I was a third-string caregiver for my aunt who had dementia, and I had my parents in my home for ten years before they passed. Dad had dementia, so did mom eventually, but not as bad. Bottom line, I totally agree with you that keeping dementia patients in ones home is not the way to go. What should have been final tender moments with my parents were turned into recriminations, resentment, and guilt for everything I or they did or didn't do right or wrong. Ten years after their deaths, I still feel regret every time they come to mind.

I clip and keep a file on dementia with terror in my heart. I have instructed everyone that I want to be put into a clean and properly staffed institution and visited (supervised) regularly by family.
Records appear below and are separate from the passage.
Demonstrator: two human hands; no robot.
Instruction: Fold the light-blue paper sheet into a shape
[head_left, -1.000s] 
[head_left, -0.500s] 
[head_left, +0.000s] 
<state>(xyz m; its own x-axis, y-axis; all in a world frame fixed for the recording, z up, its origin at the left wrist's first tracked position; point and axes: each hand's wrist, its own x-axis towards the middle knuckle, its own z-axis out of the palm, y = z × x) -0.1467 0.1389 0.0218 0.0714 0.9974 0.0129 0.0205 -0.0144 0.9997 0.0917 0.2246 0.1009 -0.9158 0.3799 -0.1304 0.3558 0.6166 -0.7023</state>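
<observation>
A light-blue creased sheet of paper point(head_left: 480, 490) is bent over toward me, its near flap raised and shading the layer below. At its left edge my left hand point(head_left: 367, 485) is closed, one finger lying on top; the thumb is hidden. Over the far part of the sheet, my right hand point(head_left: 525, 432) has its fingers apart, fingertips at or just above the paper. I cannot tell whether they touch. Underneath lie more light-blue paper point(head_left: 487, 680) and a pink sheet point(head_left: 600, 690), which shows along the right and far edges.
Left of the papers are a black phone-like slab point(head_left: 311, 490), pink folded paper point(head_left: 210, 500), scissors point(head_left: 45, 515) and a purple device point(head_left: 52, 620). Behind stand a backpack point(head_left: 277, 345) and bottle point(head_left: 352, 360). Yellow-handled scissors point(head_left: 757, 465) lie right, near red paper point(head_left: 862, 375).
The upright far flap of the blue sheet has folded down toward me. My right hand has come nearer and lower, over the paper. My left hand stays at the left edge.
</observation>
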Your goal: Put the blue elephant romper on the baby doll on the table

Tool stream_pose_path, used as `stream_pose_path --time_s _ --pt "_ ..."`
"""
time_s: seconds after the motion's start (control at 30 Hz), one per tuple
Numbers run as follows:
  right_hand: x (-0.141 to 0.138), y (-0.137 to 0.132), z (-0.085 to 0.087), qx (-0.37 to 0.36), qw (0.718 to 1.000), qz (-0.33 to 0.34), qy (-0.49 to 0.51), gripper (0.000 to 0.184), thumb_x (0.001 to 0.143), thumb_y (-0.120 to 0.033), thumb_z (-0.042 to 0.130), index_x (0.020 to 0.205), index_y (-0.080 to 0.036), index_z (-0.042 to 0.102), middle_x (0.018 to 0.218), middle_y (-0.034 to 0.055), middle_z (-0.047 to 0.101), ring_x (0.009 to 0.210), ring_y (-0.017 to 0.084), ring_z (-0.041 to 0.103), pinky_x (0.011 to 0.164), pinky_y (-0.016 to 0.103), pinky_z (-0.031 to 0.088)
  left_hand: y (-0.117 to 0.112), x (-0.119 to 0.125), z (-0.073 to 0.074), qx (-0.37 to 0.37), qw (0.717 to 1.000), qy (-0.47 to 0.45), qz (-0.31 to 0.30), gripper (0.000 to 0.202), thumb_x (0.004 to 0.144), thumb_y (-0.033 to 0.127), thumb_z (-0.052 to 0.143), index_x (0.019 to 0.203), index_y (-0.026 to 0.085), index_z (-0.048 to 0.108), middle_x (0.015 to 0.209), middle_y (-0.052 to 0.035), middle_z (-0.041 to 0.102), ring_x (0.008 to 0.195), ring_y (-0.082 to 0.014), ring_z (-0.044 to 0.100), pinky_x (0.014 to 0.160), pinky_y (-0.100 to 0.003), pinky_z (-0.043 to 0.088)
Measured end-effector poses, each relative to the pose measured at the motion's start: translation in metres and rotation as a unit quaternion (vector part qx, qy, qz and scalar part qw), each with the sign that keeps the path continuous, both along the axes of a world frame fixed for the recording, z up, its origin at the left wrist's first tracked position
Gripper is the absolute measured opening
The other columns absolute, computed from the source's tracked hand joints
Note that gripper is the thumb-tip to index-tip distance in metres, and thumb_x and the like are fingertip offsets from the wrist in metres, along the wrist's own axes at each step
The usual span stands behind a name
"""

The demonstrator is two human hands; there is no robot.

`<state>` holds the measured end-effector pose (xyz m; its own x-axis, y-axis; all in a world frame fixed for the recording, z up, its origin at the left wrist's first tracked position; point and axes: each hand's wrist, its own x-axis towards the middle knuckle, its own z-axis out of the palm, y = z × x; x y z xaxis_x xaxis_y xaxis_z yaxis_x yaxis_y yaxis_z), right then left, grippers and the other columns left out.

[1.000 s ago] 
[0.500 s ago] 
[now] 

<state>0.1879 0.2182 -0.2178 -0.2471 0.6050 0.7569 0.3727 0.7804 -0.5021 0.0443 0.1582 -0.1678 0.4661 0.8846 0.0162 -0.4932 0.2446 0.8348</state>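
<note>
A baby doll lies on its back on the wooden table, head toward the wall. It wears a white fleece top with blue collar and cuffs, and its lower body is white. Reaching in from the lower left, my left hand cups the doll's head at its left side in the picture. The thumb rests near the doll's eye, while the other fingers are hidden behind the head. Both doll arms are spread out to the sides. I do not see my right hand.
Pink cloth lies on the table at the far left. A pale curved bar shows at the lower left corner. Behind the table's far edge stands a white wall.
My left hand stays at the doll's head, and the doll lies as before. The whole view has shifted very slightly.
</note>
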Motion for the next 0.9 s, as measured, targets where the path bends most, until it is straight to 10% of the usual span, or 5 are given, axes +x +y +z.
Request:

Under no circumstances do I want to reside in anyone's home. I had a friend who put her demented father into an institution and hired a woman to come in for 4 hours every day. She made sure he was clean and fed and then read to him the rest of the time she was there.

There is no magic cocktail to calm a dementia patient short of unconsciousness that I am aware of. Many drugs just exacerbate the situation. Sundowners is more predictable and worse than a colicky baby up crying all night. At least the baby isn't big, ambulatory, and strong. If they keep your mom's husband physically restrained, you will soon be fighting bed sores and other complications. Not a good way to go.

The incompetent state of our doctors and the medical system is not isolated to dementia. Access and affordability are but the tip of the iceberg. Medical devices are another whole nightmare as are doctors not looking beyond what the mfg's rep tells them cause like they're so honest and without any conflict of interest.

I am sorry for you and your family. It is hell, intense and interminable for all involved. I wish your mother's husband a swift and merciful passing.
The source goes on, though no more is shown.